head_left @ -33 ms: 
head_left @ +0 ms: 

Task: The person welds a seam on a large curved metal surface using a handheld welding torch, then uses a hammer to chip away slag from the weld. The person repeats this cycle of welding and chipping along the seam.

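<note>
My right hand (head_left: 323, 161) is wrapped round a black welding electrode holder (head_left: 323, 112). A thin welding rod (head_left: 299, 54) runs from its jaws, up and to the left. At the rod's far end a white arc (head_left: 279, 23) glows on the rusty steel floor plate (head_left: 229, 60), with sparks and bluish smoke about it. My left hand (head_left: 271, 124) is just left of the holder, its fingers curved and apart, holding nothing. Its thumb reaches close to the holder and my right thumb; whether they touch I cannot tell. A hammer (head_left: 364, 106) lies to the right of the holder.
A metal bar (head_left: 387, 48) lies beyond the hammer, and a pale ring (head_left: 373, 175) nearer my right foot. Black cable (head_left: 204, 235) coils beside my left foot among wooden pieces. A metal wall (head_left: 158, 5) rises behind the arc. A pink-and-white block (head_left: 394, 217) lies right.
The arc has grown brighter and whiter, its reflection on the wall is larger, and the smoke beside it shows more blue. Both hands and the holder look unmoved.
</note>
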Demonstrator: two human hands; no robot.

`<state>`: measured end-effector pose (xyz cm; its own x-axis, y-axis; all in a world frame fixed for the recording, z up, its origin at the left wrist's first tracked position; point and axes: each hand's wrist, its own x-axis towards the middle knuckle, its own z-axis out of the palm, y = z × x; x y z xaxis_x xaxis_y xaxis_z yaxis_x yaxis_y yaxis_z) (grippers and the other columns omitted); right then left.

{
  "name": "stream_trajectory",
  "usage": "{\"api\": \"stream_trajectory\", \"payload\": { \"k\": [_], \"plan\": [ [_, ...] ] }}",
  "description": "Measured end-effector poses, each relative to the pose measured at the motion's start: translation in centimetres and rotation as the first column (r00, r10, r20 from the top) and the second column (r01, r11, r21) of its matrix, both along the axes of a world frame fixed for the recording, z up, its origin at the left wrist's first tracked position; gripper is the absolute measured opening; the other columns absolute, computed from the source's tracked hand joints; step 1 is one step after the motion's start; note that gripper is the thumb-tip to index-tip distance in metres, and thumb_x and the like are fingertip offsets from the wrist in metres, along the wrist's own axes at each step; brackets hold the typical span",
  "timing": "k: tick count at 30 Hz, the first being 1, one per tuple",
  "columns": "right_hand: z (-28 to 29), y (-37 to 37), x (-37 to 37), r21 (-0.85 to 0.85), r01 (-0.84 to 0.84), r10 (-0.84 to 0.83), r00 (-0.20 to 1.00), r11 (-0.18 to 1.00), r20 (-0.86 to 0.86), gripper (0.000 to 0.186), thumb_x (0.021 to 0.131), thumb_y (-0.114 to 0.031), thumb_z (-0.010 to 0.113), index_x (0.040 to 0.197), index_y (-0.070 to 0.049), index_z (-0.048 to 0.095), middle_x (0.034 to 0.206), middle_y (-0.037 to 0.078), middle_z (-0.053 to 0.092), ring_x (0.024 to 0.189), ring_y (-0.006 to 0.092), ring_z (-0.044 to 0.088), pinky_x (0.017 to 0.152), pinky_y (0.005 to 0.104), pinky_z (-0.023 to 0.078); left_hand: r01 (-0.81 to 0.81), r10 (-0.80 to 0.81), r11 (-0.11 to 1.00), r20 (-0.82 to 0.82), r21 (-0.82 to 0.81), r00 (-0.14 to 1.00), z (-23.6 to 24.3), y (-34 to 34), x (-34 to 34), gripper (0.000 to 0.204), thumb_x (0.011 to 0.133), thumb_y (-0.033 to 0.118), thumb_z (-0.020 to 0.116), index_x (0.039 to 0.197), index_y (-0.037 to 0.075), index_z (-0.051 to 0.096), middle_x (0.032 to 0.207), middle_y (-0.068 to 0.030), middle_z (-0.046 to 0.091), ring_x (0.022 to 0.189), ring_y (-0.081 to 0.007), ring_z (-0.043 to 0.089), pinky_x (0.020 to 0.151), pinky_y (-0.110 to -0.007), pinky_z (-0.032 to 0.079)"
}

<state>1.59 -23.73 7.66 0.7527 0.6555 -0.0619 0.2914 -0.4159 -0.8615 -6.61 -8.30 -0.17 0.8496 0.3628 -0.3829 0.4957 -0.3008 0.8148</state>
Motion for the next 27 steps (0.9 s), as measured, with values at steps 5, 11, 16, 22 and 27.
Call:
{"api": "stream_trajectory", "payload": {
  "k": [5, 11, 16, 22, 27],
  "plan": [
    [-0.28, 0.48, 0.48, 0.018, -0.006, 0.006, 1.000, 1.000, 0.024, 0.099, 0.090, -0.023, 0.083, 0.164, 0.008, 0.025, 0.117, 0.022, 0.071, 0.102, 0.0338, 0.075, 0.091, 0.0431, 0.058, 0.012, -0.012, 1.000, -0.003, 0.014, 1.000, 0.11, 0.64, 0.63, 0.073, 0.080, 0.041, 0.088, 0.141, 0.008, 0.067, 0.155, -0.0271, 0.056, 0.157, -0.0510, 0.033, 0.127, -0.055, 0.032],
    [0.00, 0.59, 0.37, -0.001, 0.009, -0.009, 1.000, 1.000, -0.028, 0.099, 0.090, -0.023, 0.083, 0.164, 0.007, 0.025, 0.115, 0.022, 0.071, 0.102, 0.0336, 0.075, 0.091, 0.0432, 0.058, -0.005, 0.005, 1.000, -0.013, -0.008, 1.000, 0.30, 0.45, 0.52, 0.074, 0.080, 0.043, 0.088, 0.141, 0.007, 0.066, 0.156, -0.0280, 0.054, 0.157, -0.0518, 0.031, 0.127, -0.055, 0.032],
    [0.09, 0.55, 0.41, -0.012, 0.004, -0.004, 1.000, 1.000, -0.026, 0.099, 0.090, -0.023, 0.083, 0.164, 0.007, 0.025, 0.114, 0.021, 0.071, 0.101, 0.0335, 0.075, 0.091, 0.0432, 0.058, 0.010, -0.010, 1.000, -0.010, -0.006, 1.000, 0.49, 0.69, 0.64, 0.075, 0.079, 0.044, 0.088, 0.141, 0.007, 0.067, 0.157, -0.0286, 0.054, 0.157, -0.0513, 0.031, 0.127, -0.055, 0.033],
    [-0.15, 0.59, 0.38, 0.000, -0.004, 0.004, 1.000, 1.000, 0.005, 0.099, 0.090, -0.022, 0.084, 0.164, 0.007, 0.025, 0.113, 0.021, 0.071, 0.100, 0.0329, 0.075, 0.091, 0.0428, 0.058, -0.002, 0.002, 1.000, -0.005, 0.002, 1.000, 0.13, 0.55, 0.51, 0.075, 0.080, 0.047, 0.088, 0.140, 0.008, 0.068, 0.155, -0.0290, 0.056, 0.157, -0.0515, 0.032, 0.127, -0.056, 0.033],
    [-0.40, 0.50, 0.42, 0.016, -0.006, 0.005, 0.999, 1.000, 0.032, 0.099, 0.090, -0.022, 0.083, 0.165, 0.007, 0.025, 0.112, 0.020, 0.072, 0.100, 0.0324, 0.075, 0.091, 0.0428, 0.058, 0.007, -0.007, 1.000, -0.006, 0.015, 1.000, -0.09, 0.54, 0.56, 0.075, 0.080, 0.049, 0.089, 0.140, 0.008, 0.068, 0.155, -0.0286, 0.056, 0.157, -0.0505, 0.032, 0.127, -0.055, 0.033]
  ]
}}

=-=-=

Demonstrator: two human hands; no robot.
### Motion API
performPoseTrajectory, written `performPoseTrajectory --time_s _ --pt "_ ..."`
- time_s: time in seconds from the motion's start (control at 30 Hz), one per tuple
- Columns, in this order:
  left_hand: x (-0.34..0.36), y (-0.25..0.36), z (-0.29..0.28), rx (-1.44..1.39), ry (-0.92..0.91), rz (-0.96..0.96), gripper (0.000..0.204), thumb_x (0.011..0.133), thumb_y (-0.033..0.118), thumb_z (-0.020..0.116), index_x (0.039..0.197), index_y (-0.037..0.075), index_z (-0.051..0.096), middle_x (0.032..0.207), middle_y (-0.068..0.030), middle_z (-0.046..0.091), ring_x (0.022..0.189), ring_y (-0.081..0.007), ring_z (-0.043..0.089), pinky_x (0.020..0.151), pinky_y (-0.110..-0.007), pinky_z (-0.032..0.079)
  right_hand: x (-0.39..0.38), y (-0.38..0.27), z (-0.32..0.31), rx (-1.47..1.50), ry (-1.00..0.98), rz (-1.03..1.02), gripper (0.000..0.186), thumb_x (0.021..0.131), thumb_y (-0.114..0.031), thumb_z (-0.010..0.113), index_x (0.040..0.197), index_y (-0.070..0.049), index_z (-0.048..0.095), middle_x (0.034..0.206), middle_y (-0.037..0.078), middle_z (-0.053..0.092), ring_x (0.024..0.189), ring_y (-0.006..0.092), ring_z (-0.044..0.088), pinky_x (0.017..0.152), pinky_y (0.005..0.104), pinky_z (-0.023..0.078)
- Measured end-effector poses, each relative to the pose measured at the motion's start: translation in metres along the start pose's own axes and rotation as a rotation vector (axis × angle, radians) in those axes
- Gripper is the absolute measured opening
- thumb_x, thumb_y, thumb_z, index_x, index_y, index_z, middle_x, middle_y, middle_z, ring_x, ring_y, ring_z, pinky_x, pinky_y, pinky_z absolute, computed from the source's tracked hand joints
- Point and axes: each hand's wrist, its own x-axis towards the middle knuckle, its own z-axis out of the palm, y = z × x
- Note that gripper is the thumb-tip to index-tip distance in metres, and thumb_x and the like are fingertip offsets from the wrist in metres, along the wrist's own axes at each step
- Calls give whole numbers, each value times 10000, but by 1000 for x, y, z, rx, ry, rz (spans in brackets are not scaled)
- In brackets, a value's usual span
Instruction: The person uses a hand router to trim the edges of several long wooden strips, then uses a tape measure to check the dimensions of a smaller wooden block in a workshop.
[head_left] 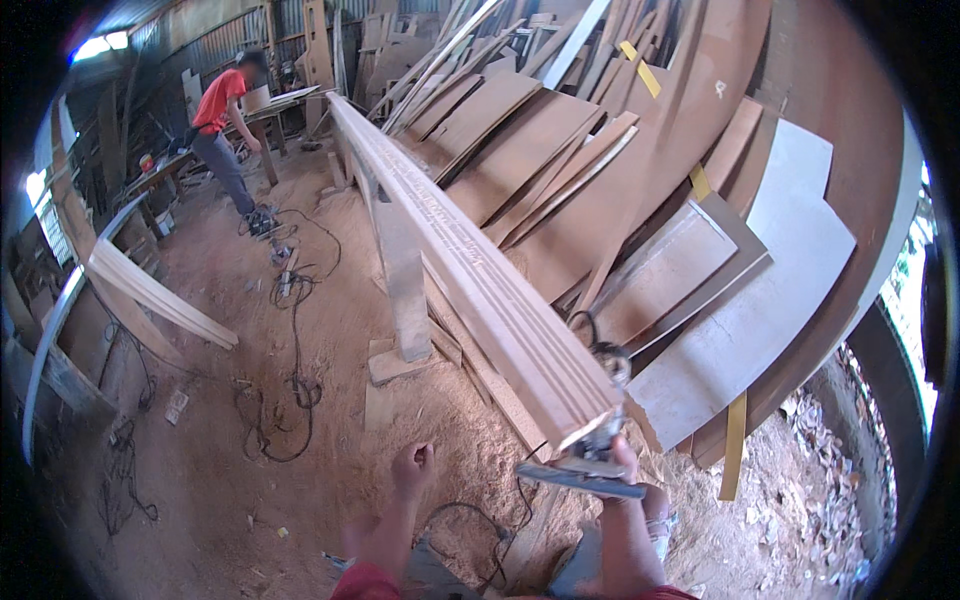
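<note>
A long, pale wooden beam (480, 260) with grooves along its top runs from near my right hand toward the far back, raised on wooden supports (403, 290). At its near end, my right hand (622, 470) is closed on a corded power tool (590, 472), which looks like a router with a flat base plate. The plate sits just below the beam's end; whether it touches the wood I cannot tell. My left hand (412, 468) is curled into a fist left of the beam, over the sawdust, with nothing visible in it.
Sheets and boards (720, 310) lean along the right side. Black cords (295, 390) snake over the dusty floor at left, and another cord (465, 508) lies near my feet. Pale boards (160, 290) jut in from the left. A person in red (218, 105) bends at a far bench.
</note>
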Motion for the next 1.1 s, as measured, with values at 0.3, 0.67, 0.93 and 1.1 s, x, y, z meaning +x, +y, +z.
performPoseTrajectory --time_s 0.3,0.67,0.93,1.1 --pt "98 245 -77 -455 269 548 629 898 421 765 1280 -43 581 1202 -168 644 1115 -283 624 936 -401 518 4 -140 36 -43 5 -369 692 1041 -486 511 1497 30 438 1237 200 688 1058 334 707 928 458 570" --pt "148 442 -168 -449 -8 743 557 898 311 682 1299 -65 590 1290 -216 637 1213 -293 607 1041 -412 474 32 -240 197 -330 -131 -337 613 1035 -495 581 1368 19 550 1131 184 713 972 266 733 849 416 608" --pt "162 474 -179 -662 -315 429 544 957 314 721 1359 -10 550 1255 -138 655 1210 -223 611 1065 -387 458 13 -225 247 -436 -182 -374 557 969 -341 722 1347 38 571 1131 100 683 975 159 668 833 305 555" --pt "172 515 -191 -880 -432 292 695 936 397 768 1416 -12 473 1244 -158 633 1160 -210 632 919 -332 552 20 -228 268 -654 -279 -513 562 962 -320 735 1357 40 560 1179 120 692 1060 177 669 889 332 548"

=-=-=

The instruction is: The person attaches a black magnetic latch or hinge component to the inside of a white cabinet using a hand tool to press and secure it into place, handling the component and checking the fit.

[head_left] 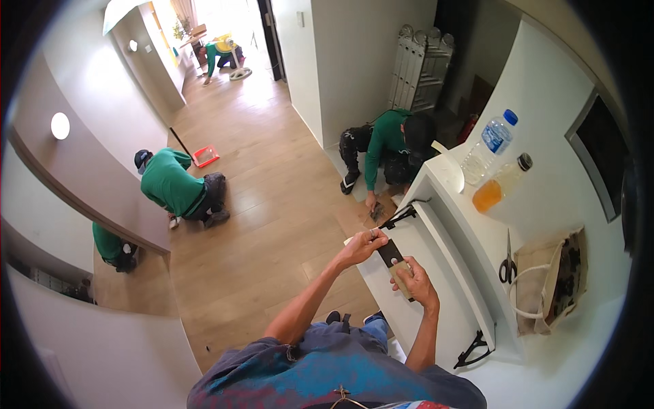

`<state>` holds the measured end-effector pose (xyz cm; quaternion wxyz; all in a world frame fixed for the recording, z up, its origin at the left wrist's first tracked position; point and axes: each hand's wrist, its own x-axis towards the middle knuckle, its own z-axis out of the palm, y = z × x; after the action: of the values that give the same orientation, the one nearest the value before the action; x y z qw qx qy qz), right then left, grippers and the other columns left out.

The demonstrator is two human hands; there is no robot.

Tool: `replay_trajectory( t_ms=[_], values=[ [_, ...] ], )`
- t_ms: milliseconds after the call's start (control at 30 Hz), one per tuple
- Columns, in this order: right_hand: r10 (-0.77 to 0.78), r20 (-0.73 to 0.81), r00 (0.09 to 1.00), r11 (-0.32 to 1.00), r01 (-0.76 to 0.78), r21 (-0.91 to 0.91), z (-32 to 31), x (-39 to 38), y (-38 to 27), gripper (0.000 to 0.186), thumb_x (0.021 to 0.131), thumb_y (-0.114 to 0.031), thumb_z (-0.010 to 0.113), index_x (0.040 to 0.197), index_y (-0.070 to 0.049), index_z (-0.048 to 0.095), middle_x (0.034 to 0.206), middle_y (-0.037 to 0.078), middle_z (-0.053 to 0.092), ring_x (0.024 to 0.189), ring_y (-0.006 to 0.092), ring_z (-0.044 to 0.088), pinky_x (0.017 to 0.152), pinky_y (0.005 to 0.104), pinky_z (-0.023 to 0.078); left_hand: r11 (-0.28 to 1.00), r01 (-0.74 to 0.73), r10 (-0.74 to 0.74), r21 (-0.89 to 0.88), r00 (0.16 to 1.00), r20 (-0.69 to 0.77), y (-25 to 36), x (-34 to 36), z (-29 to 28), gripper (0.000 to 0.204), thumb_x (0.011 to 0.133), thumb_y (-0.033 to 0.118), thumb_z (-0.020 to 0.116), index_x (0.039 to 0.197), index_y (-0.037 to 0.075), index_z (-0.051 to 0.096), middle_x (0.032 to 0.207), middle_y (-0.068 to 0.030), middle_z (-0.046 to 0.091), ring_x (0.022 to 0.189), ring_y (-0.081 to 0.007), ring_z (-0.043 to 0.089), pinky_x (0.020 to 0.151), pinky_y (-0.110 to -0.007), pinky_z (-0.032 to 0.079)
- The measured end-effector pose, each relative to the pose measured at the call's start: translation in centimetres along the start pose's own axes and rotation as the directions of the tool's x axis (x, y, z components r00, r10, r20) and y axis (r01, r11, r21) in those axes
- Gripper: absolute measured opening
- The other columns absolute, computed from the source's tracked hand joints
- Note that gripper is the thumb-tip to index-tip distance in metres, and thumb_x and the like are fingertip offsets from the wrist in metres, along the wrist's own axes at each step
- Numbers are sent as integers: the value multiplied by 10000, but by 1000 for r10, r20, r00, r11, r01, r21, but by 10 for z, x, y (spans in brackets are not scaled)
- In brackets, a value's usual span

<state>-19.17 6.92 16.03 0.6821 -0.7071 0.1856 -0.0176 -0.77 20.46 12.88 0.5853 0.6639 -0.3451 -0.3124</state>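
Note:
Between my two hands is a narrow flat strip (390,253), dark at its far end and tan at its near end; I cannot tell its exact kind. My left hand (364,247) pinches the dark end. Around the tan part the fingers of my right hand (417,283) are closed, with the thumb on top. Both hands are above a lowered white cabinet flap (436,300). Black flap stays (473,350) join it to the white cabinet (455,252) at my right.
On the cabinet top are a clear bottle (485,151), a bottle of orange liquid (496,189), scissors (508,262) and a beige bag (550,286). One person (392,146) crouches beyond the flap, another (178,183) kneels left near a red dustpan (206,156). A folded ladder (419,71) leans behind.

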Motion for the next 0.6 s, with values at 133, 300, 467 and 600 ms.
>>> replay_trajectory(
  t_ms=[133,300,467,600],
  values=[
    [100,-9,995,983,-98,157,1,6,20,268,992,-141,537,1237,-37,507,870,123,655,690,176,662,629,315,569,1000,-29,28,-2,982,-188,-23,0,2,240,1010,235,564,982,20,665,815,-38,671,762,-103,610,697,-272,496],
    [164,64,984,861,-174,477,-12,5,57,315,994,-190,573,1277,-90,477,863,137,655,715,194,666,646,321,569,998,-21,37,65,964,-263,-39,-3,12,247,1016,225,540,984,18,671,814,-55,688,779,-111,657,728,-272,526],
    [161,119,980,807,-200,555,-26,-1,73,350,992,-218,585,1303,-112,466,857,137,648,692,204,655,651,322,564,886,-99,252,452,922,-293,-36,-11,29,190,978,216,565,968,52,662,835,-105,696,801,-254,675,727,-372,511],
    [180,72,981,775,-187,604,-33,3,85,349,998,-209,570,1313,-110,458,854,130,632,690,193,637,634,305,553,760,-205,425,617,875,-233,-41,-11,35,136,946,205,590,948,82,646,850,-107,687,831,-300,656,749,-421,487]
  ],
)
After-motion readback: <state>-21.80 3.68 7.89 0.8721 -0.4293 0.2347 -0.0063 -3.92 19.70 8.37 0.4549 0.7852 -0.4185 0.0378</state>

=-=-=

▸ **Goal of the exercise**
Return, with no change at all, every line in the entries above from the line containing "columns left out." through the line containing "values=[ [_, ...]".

▸ **Solved problem**
`<state>` holds the measured end-effector pose (xyz cm; quaternion wxyz; all in a world frame fixed for the recording, z up, its origin at the left wrist's first tracked position; point and axes: each hand's wrist, its own x-axis towards the middle knuckle, its own z-axis out of the palm, y = z × x; after the action: of the values that give the same orientation, the one nearest the value before the action; x y z qw qx qy qz), right then left, grippers and the other columns left out.

The demonstrator is two human hands; there is no robot.

Tool: `replay_trajectory( t_ms=[_], values=[ [_, ...] ], )`

No more output is required for this exercise.